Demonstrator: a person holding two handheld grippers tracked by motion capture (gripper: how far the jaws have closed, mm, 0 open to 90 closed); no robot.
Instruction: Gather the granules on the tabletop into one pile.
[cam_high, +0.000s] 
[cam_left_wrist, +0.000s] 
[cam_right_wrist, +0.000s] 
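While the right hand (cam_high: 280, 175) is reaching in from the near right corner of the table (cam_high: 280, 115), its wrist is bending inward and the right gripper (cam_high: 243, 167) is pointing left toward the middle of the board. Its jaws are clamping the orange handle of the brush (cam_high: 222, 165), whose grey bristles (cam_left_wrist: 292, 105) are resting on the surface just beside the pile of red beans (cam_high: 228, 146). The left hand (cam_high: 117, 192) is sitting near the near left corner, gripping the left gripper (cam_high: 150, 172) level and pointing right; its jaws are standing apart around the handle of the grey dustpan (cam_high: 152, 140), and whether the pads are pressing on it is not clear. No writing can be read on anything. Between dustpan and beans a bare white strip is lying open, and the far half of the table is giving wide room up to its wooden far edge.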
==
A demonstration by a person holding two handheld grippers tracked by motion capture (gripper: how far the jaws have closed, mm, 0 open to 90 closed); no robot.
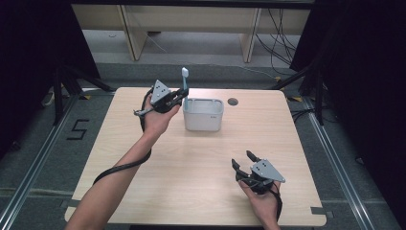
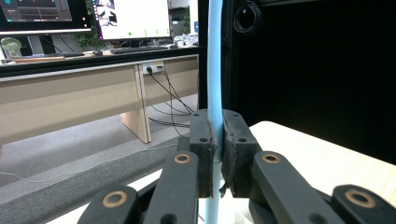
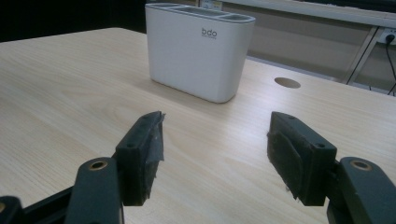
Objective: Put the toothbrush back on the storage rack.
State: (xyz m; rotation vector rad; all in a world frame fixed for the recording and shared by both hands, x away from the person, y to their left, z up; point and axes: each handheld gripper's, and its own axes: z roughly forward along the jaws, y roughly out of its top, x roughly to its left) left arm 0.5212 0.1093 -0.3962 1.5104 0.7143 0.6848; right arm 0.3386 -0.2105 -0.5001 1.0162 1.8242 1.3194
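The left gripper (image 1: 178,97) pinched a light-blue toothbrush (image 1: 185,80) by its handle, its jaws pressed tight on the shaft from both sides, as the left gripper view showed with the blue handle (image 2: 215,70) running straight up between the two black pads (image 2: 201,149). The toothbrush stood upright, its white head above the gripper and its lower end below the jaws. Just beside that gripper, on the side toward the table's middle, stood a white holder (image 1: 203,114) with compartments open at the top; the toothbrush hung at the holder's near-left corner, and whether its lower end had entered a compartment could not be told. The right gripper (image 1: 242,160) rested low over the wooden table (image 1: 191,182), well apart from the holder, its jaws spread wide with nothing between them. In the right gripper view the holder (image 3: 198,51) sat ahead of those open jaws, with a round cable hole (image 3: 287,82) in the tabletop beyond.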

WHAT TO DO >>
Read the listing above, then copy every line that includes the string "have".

OUTPUT BELOW >>
Demonstrator: a person holding two handheld grippers tracked by motion capture (gripper: how far the jaws have closed, mm, 0 open to 90 closed); no robot.
A demonstration by a person holding two handheld grippers tracked by motion capture (gripper: how far the jaws have closed, mm, 0 open to 90 closed); no robot.

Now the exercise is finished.